The next day's hearing began with a statement by the plaintiff's attorney, who acknowledged the trial court's ruling the previous day but sought to make an offer of proof as to the testimony of Campbell and Miller to “protect the record....” He stated that the two expert witnesses, who were present in the courtroom that day, were prepared to testify in accordance with the disclosure statements he previously had filed with the court. The defendant's counsel moved to preclude the testimony based on the offer of proof because the trial court's ruling on the motion for reconsideration the preceding day had made very clear that the court “would not consider evidence of value at this stage of the phase two hearing, and, in accordance with [the court's] previous ruling, [the defendant's counsel] would ask for a motion to preclude both witnesses, and ... that satisfies [the plaintiff's counsel's] need to protect the record based on his offer.” The trial court responded that its sua sponte ruling was intended to reverse its earlier ruling denying the plaintiff's motion to preclude Campbell's testimony on behalf of the defendant. The court explained: “I have since had time to reflect upon this and, in considering the evidence I have to date, and considering the case law as I understand it, I don't believe that valuation testimony is relevant or material to the issue we have in this particular phase. So, for that reason, I am precluding [Campbell, the defendant's] witness. I indicated that I took it upon my shoulders on [that] one. I indicated that was ... sua sponte....” The defendant's attorney then renewed his motion to preclude the testimony of the plaintiff's expert witness, Miller, based on the trial court's decision regarding the testimony of the defendant's own expert witness, Campbell.
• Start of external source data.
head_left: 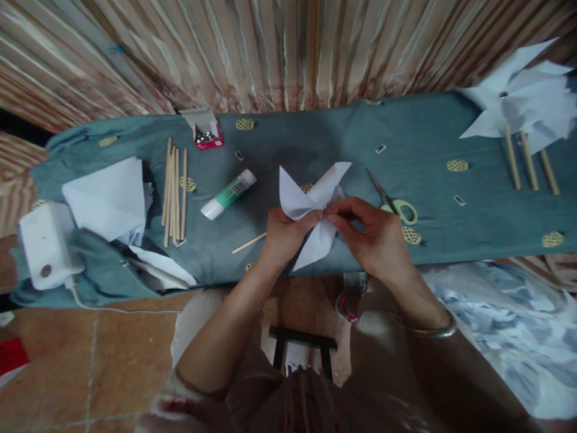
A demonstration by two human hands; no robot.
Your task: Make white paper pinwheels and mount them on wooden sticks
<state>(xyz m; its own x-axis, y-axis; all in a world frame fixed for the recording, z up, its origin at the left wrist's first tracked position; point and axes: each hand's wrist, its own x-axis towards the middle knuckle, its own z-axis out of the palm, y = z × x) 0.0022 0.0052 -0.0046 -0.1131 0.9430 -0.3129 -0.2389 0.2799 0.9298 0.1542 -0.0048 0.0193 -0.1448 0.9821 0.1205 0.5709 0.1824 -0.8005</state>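
Note:
A white paper pinwheel (322,191) is held between my two hands over the front of the table. My left hand (287,236) grips it, thumb pressed near its centre. The fingers of my right hand (372,231) pinch at that same centre; whatever small thing may be between them is hidden. A thin wooden stick (249,243) lies just left of my left hand, its right end covered by the hand. Scissors with green handles (393,201) rest just beyond my right hand. Left of the pinwheel lies a green and white glue stick (229,194).
Several wooden sticks (174,195) lie left of the glue stick, beside stacked white paper (108,195). Behind them stands an open red box (207,135) of metal pins. A white corded device (47,246) sits at the left end. Pinwheels on sticks (509,99) lie far right.

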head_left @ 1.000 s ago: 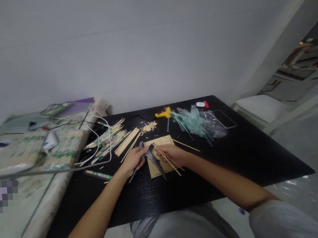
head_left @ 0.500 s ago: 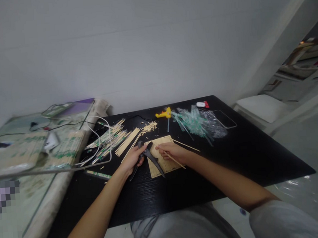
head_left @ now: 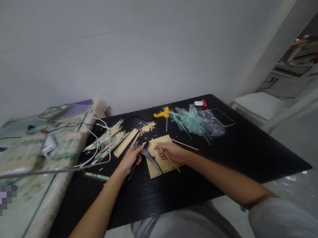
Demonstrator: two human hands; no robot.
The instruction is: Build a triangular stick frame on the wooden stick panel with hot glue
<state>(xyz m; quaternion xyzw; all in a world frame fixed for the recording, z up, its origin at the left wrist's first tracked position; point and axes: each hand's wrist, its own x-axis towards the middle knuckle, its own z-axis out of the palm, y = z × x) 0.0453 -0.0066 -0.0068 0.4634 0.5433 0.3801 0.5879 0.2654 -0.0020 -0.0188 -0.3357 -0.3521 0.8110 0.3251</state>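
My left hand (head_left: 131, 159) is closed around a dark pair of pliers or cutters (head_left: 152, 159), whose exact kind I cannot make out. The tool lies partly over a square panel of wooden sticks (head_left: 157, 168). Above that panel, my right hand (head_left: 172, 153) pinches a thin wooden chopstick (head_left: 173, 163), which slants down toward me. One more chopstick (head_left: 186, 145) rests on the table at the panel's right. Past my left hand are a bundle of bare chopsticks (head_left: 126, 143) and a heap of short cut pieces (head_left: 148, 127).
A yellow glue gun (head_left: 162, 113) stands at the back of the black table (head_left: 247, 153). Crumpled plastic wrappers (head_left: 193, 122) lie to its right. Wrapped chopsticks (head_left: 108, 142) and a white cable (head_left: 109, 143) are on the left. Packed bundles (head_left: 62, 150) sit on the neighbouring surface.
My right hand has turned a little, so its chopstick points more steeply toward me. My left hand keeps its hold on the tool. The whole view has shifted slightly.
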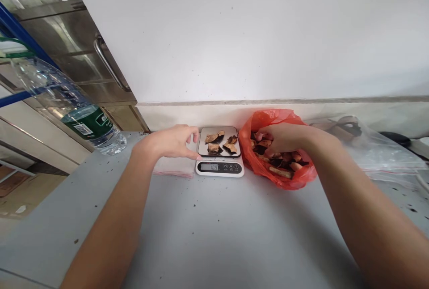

Although the trial court made no further ruling, the plaintiff's attorney indicated his acceptance of the court's decision to preclude the testimony, apparently by virtue of the court's ruling on the motion for reconsideration and its ruling on the defendant's expert witness, and asked that the disclosure offer function as the plaintiff's proffer for purposes of clarifying the record.
At no time during the six weeks that the parties and the trial court discussed the issue of expert testimony did either party argue, or even remotely suggest, that the testimony was proffered for the purpose of assisting the court in making credibility determinations. Furthermore, none of the trial court's rulings precluded the plaintiff's attorney from making that argument. Accordingly, the majority's conclusions with respect to this matter are unsupported by the record.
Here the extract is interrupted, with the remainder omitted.